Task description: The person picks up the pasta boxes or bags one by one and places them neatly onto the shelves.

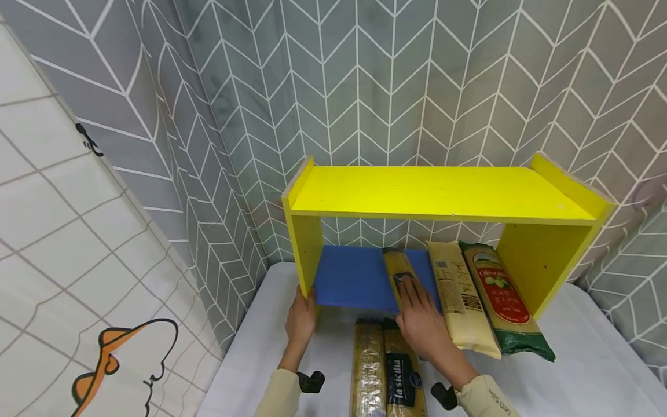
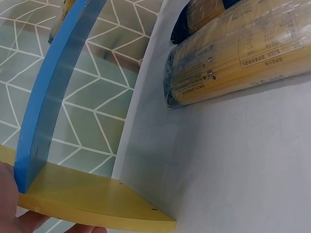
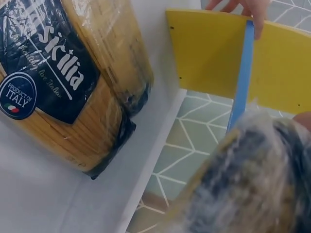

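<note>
In the head view my left hand (image 1: 301, 318) grips the front edge of the yellow side panel (image 1: 306, 249) of a small shelf unit. The left wrist view shows its fingers around that panel (image 2: 97, 194), where the blue shelf board (image 2: 41, 102) joins it. My right hand (image 1: 424, 318) lies over a spaghetti pack (image 1: 398, 264) on the blue board (image 1: 354, 278), fingers stretched along its top. The hand hides the pack's near part; a blurred end of this pack (image 3: 243, 179) fills the lower right of the right wrist view.
Right of that pack, a cream-coloured pack (image 1: 458, 295) and a green-ended Olivoilà pack (image 1: 502, 289) lie side by side on the board, overhanging its front. Two more spaghetti packs (image 1: 369, 365) lie on the white table (image 1: 563, 370). The yellow upper shelf (image 1: 432, 188) spans above.
</note>
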Demonstrator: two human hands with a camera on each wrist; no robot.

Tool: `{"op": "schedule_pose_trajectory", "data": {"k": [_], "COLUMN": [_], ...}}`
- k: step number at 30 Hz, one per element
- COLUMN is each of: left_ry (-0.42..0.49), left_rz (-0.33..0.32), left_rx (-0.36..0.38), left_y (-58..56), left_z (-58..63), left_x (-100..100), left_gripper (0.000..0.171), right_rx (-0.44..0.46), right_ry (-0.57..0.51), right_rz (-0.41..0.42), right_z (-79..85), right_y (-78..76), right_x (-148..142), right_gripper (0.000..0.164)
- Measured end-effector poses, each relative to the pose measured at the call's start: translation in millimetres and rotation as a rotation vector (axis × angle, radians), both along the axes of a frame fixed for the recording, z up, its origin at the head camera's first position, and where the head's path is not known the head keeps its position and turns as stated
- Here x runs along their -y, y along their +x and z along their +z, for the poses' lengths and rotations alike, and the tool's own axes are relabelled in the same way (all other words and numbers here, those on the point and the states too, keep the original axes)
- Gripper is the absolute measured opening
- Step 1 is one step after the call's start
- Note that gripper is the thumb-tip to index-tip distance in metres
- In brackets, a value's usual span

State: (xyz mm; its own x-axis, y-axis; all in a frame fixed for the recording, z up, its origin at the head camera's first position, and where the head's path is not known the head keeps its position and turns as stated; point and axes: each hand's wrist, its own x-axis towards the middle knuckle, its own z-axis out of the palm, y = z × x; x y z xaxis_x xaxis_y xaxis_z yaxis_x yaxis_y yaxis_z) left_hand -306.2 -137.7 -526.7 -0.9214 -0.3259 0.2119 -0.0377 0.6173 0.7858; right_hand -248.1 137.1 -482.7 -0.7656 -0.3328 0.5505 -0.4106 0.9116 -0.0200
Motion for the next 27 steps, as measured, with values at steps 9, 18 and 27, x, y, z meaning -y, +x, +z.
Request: {"op": "schedule_pose_trajectory", "data": {"k": [9,18,27], "left_ry": [-0.006,-0.015,-0.014], "left_rz": [-0.009,-0.012,-0.010], "left_rx": [-0.018,-0.008,-0.002], "left_y": [0.4,1.8,0.9], "left_z": [4.6,1.9,0.2], "left_x": [3.5,4.8,3.0], "left_gripper": [0.036,0.036,0.035], "right_rx": [-0.004,0.008,0.036], "right_ry": [-0.057,-0.138,-0.215], "right_rz": [0.044,0.001,-0.019], "right_z": [1.8,-0.1,-5.8], "right_y": [-7.9,-15.5,-26.9], "right_x": [-3.0,-5.8,-12.7], "right_gripper": [0.045,0.043,0.043]}}
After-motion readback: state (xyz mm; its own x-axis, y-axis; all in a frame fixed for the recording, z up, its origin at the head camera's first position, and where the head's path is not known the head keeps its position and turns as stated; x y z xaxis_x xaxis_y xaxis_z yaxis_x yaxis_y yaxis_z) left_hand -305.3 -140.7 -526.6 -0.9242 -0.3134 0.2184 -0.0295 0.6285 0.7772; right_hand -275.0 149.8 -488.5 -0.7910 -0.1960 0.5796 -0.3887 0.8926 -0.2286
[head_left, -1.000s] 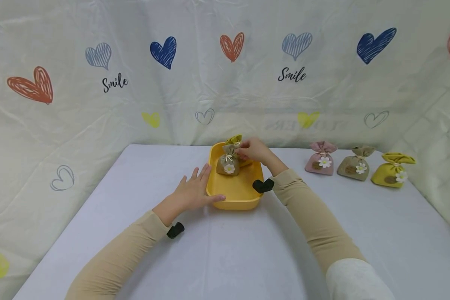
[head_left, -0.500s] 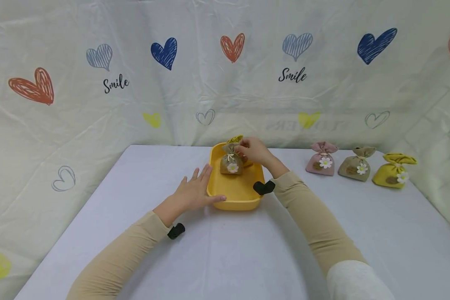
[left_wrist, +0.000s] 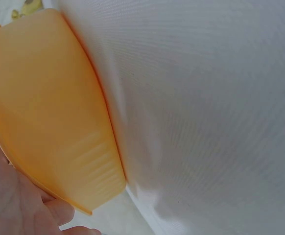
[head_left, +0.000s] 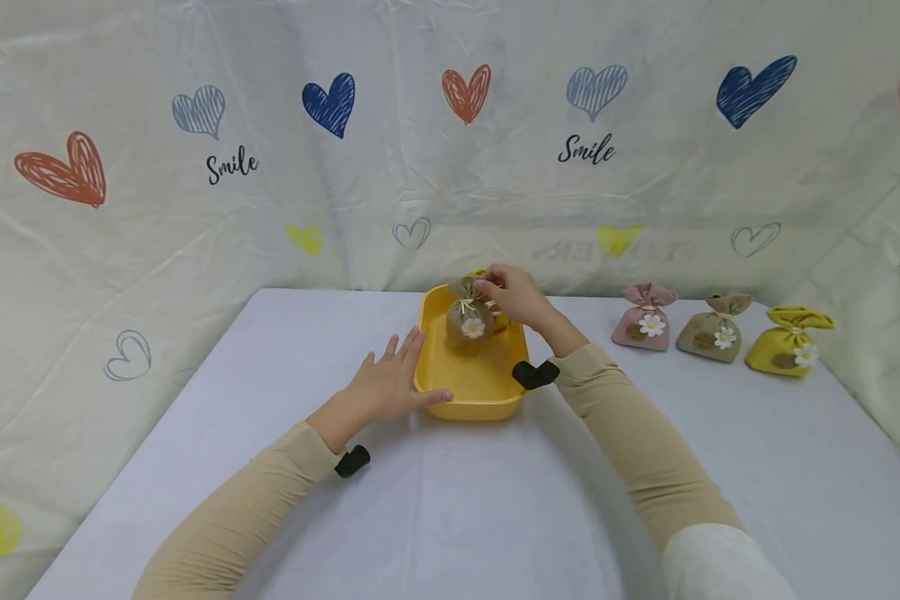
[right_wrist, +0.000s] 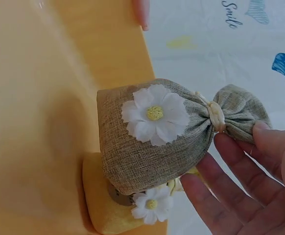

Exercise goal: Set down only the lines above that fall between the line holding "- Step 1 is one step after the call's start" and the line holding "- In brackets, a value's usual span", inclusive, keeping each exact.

Reply to the task:
- Step 1 is one step after the call's start
- Note that gripper is the thumb-tip to index-tip distance in metres
- In brackets, a value's usual span

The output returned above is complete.